After repeatedly approaching the foreign exchange student from Senegal, investigators began to notice that things didn’t quite add up, they said. Then, footage from nearby surveillance cameras failed to show anything similar to the story the teenager had described.

Indeed, video doesn’t lie.

As the facts of the case were put together like pieces of a puzzle, the truth became glaringly clear. There was no robbery, police said. There were no two men on the loose.

This student, the chief maintains, fabricated the entire story.

The real story actually began a week prior, on Election Day. The same teenage student reached out to police when she received a threatening, concerning letter underneath her dorm room door. Someone had slipped it inside without leave a name.

At this point in the case, the contents of the letter, along with the author, are not being released to the media. Gueye wasn’t the only person to receive the anonymous note. Four other students in her dorm also got the mystery messages. The young woman alerted police immediately.

Many questions remain in this investigation. Investigators are looking into whether the foreign exchange student faked the robbery to retaliate or whether she was bullied in the letter to the point she fired back. Police are following each and every lead.

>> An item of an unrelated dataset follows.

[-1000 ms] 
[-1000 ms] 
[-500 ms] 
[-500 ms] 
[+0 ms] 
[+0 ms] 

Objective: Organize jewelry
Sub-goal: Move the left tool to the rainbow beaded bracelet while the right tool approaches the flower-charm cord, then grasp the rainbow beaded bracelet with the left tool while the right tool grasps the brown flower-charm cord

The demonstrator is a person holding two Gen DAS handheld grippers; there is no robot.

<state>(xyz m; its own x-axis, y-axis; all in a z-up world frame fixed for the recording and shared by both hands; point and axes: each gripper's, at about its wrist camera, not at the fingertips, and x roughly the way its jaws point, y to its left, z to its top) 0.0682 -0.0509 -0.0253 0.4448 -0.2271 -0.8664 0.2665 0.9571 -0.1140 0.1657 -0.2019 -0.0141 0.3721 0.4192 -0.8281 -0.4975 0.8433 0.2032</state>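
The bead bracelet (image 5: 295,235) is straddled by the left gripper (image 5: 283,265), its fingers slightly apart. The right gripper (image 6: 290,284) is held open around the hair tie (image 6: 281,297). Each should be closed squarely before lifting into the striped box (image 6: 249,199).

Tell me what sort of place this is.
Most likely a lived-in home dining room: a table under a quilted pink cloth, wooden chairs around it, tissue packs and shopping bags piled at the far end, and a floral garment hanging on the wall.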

After the young woman received the letter at the crux of the Election, it was a week to the day that the phony robbery story was launched.

The Senegalese student was arrested late Wednesday night, accused of the misdemeanor crime of providing false information to a police officer. She bonded out of jail early Thursday morning. USF police alerted the consulate in Senegal.

It is not known if the young woman currently has legal representation in the United States.

In the end, students are still left on edge, even though the police say the robbery never occurred. The letters are causing angst and concern.

“I don’t want to get my marching papers. I don’t like to make a comment. I’m afraid of retaliation,” a foreign exchange student told News Channel 8. That student did not want to provide us with a name.